= TASK =
Set down, character for character, everything in the records below from the line holding "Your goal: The" down to the line holding "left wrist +", and no other line.

= INPUT RECORDS =
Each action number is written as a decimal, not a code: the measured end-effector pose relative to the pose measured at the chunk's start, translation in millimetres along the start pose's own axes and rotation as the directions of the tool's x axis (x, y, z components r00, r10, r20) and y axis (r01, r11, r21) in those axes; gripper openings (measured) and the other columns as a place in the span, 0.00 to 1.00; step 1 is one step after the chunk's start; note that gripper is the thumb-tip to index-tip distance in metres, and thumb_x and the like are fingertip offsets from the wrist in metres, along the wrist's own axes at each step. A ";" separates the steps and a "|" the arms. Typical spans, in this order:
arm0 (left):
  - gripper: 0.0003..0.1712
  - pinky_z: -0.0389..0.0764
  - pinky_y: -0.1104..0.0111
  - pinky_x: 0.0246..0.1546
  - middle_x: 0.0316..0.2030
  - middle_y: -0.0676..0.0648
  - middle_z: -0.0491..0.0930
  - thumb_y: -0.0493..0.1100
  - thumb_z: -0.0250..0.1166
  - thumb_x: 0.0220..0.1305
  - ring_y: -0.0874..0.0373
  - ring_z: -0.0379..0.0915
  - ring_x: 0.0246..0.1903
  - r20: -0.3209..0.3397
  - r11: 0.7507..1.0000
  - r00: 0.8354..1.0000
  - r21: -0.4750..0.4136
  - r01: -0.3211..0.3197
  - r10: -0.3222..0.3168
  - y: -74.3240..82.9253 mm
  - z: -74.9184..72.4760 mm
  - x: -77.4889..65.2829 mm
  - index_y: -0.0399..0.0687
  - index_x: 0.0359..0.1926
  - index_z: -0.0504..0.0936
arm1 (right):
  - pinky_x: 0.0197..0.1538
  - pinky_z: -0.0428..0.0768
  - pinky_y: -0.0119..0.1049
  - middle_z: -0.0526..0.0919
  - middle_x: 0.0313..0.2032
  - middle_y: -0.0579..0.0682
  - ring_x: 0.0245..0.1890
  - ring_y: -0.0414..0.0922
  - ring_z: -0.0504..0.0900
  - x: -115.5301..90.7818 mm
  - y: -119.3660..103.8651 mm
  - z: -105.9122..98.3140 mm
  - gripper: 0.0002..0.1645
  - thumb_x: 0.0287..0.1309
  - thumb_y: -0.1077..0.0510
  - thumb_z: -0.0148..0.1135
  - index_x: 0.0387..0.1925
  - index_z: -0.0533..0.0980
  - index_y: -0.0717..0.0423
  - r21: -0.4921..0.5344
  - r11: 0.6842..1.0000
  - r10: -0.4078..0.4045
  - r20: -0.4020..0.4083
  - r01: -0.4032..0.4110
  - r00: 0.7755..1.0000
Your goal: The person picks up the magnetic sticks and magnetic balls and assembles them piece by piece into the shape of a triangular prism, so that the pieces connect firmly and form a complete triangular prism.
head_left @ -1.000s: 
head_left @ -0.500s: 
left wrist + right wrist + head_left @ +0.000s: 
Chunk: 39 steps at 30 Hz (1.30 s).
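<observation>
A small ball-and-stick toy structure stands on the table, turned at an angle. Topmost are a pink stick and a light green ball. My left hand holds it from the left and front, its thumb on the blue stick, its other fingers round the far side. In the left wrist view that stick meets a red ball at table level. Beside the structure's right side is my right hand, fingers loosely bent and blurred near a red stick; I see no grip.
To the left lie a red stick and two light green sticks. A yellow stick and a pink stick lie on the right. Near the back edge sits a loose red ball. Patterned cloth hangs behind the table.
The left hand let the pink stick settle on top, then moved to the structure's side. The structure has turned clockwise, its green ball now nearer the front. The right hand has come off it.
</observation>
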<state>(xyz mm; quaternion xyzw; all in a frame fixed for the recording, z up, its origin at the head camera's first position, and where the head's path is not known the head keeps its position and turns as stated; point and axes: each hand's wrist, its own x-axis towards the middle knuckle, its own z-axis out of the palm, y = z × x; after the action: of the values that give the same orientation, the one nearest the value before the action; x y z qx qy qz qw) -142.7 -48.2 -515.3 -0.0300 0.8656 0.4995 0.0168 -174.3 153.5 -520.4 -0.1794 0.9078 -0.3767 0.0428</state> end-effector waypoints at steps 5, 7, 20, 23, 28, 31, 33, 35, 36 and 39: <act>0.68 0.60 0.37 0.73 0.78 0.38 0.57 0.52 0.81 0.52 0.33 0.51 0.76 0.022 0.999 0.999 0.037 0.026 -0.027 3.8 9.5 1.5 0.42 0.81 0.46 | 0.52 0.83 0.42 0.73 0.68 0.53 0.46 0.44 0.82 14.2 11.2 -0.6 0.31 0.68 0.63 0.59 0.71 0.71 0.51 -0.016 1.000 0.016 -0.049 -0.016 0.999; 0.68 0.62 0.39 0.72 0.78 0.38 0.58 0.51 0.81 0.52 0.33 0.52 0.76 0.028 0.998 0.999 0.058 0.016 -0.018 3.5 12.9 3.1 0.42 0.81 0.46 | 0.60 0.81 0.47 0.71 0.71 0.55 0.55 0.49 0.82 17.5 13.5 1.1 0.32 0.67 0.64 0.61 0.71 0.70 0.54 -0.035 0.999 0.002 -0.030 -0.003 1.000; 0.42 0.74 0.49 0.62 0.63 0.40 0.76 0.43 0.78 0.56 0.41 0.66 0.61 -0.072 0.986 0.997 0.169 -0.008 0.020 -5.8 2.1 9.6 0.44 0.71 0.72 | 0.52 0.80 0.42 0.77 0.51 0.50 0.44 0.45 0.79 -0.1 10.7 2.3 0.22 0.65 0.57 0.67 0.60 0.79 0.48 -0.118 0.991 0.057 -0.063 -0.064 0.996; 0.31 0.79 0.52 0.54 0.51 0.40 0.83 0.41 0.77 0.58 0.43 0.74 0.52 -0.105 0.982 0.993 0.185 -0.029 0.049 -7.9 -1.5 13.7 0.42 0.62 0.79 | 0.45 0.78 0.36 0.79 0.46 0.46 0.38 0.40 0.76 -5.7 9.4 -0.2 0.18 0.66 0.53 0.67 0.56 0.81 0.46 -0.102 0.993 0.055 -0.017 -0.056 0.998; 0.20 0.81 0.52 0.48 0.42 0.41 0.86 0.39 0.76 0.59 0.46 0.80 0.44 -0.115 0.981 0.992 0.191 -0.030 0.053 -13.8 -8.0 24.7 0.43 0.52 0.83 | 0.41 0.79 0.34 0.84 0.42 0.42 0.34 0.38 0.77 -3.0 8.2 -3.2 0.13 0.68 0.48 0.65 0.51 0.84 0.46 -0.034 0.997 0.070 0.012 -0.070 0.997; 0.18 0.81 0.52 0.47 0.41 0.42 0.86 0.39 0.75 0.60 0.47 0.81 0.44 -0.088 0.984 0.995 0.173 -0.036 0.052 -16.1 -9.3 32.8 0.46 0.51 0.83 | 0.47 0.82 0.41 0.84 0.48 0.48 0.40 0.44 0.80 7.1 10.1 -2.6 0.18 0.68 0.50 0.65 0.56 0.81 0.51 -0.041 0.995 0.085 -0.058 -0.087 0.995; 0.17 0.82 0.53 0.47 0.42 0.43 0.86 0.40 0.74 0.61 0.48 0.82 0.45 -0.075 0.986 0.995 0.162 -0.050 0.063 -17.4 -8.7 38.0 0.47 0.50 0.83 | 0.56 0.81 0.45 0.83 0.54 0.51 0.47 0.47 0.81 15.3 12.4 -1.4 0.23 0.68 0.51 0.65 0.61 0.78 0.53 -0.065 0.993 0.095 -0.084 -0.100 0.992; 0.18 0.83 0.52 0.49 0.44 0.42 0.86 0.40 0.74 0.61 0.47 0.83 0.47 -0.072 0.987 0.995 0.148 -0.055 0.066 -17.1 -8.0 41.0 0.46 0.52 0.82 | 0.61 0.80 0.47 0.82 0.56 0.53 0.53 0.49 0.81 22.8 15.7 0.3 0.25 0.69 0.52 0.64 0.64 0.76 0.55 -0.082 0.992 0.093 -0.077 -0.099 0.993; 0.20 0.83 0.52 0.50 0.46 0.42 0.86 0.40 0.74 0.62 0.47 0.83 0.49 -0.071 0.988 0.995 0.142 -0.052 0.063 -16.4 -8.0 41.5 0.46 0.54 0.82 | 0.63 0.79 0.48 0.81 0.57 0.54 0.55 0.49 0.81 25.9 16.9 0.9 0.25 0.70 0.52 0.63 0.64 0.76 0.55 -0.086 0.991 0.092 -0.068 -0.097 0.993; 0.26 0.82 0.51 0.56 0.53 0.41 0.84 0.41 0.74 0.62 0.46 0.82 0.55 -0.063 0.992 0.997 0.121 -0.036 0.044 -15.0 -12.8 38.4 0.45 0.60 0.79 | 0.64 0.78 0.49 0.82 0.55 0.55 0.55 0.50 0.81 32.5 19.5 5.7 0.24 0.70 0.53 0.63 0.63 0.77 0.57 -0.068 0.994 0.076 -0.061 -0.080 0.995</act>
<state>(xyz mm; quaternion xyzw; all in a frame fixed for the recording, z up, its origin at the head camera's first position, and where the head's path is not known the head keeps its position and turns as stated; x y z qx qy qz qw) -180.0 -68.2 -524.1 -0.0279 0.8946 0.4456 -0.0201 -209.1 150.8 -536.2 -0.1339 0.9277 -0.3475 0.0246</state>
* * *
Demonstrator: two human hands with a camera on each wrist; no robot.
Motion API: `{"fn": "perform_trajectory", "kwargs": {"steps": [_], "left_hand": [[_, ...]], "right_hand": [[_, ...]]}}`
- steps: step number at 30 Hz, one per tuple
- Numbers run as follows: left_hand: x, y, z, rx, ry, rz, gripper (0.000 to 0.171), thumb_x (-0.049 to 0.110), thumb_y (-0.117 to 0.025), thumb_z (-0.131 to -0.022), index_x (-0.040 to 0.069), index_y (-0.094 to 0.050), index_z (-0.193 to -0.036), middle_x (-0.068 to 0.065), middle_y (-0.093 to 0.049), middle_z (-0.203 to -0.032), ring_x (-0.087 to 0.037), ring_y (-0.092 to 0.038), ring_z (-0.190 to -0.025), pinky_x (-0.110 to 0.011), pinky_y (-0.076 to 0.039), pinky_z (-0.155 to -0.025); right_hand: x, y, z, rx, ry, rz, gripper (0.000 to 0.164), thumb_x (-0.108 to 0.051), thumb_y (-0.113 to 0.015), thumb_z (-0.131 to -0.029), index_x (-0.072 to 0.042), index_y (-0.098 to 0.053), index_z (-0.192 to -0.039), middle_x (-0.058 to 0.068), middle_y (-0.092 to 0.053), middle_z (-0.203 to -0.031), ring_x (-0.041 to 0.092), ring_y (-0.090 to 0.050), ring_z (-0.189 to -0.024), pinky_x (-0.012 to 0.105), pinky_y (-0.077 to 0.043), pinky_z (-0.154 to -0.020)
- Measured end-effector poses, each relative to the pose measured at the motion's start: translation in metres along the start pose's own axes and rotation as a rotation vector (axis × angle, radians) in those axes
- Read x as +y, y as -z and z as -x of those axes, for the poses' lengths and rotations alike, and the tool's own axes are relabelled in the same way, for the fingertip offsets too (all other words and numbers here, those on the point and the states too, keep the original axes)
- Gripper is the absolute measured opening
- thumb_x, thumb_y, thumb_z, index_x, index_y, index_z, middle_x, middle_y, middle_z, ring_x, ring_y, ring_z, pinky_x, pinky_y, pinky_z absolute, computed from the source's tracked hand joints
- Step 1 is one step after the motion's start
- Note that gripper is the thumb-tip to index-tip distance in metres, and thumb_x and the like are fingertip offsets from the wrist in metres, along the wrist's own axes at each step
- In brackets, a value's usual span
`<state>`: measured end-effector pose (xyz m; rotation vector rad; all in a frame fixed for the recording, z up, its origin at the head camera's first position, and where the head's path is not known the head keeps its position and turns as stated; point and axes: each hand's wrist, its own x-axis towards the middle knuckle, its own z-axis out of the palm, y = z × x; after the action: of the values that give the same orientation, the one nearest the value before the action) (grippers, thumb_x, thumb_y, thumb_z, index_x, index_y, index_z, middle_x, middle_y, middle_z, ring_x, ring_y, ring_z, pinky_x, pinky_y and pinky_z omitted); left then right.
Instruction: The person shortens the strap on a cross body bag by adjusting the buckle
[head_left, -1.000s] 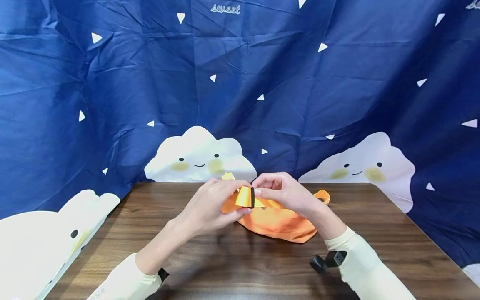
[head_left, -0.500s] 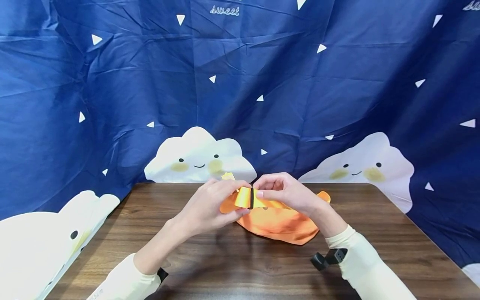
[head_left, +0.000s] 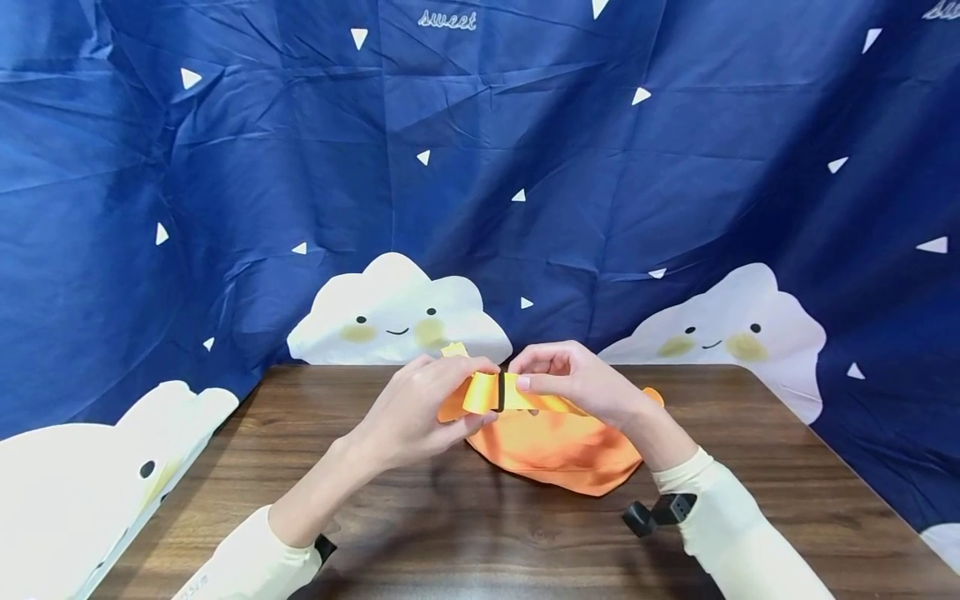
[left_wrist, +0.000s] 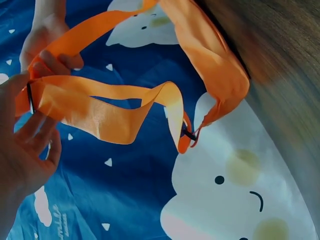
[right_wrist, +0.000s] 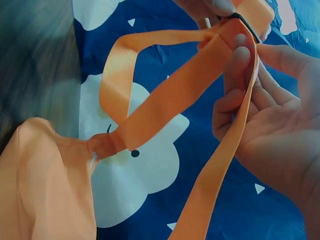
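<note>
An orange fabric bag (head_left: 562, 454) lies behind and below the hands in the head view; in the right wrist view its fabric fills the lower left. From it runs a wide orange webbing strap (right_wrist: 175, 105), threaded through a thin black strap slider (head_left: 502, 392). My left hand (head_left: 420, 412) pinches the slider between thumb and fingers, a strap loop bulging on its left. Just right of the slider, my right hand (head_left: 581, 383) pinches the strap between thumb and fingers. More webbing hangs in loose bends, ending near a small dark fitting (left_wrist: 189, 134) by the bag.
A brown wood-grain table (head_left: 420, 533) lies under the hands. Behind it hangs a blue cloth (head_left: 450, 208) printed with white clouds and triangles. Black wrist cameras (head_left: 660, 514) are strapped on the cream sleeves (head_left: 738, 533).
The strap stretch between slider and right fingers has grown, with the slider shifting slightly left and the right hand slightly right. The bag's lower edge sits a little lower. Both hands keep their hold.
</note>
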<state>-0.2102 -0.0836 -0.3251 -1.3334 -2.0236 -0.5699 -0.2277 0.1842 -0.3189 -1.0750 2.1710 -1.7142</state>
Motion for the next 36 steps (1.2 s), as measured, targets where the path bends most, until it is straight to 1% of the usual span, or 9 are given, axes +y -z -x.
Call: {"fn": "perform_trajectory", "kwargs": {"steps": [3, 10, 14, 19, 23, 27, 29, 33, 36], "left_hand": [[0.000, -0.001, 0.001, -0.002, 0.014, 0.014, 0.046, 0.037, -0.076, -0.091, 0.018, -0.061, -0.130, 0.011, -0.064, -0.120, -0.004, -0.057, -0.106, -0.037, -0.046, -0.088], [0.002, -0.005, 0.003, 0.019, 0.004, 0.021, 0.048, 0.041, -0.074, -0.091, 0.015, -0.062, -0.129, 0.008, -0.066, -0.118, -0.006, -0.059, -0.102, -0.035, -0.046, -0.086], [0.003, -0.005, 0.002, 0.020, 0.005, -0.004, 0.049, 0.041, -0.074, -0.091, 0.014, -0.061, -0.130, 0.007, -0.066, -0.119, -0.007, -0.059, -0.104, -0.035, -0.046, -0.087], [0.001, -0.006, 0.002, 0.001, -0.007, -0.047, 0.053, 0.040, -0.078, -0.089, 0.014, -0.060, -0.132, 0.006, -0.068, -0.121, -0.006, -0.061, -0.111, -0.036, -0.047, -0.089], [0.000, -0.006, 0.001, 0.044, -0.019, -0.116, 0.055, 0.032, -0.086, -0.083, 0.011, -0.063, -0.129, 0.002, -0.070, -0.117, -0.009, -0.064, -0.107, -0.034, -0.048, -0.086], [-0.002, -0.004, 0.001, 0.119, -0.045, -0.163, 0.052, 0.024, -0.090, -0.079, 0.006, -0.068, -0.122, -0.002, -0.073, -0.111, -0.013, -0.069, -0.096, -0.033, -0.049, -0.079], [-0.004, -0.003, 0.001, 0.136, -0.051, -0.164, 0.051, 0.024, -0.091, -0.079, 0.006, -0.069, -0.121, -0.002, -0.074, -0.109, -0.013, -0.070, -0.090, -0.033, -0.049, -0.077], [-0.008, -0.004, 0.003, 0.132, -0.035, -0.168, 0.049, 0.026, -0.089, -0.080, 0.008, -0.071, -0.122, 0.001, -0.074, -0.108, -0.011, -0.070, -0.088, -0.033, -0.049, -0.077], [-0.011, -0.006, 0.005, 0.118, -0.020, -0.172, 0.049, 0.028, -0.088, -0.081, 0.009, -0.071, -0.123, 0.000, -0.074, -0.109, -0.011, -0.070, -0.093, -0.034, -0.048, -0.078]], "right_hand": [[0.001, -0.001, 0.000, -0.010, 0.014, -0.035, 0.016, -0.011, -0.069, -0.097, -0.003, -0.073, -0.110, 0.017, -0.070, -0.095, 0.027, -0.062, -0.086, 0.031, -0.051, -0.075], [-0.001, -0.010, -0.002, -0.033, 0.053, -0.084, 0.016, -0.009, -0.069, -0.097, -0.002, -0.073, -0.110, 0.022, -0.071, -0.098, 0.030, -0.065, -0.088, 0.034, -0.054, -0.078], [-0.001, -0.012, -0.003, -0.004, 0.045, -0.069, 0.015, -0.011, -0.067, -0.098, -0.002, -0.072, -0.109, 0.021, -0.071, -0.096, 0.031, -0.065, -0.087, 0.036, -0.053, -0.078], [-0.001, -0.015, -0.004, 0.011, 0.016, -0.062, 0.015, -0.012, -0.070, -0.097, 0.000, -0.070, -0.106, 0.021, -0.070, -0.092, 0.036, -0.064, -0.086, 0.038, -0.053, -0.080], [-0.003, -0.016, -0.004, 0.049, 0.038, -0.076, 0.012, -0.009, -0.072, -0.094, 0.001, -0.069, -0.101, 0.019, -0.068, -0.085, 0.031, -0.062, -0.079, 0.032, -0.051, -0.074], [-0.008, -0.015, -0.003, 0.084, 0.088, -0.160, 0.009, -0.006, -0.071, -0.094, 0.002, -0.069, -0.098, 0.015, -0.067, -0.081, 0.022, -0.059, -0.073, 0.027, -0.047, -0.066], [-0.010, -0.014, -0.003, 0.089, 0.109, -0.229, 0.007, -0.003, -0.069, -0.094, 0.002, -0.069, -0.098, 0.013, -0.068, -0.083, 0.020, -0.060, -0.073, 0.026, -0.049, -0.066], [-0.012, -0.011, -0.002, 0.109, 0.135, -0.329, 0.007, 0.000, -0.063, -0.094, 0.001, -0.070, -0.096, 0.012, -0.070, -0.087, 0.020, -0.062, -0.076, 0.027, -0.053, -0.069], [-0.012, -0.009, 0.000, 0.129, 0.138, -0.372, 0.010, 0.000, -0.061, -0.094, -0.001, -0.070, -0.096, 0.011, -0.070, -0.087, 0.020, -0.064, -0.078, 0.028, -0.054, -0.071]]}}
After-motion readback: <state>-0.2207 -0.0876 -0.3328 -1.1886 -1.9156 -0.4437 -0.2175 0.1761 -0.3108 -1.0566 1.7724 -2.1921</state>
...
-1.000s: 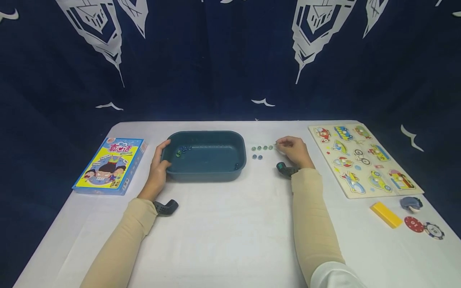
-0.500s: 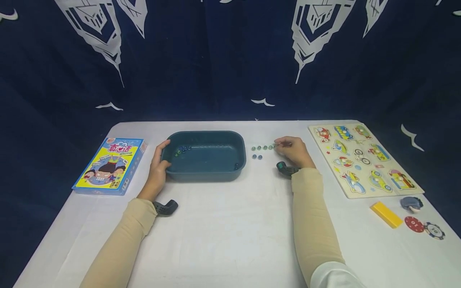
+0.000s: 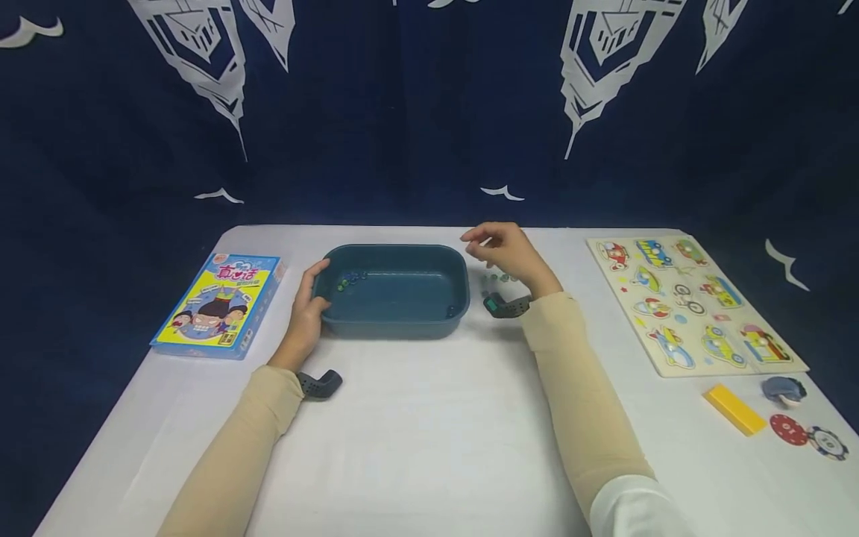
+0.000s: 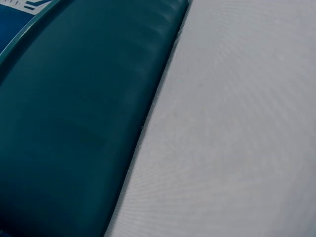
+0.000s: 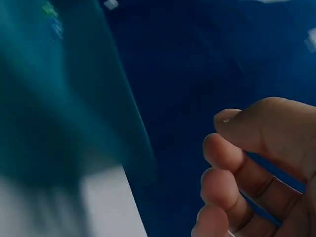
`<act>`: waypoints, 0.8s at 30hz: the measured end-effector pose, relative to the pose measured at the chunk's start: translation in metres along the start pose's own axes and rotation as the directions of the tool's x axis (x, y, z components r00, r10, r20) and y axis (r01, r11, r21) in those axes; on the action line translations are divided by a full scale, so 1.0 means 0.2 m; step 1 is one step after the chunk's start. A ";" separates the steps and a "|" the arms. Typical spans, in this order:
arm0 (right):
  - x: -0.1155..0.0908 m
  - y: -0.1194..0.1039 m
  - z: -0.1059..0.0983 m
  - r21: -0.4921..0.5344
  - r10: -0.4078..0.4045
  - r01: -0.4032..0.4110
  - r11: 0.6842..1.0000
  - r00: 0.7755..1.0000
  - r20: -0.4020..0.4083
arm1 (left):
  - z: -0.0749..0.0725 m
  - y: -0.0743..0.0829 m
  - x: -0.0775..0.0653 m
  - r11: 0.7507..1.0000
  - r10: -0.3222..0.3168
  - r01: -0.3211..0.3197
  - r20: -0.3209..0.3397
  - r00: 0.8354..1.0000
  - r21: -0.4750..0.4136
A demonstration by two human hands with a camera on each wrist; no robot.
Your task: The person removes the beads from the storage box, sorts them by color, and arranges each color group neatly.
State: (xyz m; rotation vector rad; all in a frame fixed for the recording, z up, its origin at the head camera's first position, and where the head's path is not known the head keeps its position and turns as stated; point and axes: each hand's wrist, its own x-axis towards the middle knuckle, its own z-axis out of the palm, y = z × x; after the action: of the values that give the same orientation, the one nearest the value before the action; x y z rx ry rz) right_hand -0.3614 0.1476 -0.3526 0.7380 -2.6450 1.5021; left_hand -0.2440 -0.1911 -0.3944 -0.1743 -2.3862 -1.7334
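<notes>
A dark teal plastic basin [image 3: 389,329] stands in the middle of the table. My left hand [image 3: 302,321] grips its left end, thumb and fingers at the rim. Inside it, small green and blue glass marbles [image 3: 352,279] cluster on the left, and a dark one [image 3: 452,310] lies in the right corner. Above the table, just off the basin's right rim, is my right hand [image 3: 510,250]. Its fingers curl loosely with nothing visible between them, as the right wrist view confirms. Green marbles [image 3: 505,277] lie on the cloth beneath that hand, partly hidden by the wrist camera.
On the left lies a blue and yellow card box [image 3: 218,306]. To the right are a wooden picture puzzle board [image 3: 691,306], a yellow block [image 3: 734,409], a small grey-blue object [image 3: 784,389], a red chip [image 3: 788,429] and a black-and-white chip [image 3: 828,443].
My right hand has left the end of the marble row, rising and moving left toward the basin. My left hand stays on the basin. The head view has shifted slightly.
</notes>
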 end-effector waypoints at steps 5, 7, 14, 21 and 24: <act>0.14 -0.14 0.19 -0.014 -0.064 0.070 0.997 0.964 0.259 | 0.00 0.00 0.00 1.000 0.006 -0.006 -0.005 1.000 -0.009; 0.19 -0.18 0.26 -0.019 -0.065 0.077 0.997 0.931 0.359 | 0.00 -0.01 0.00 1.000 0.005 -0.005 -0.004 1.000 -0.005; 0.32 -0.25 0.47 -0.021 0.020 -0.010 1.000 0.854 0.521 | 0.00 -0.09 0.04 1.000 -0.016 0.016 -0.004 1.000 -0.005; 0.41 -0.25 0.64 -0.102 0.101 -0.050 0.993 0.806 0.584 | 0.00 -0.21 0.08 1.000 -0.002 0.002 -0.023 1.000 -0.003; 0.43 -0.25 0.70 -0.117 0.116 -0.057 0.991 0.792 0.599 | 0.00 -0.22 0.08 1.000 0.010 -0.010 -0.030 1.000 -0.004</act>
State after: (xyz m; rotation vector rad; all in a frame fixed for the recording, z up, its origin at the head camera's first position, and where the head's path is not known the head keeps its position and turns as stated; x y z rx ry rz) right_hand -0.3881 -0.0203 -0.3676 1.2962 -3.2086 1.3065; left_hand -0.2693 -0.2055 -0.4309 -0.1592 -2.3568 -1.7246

= SOLUTION TO THE PROBLEM =
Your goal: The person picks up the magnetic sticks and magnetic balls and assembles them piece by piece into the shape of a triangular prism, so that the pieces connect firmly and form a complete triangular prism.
head_left @ -1.000s: 
head_left @ -0.500s: 
left wrist + right wrist + head_left @ +0.000s: 

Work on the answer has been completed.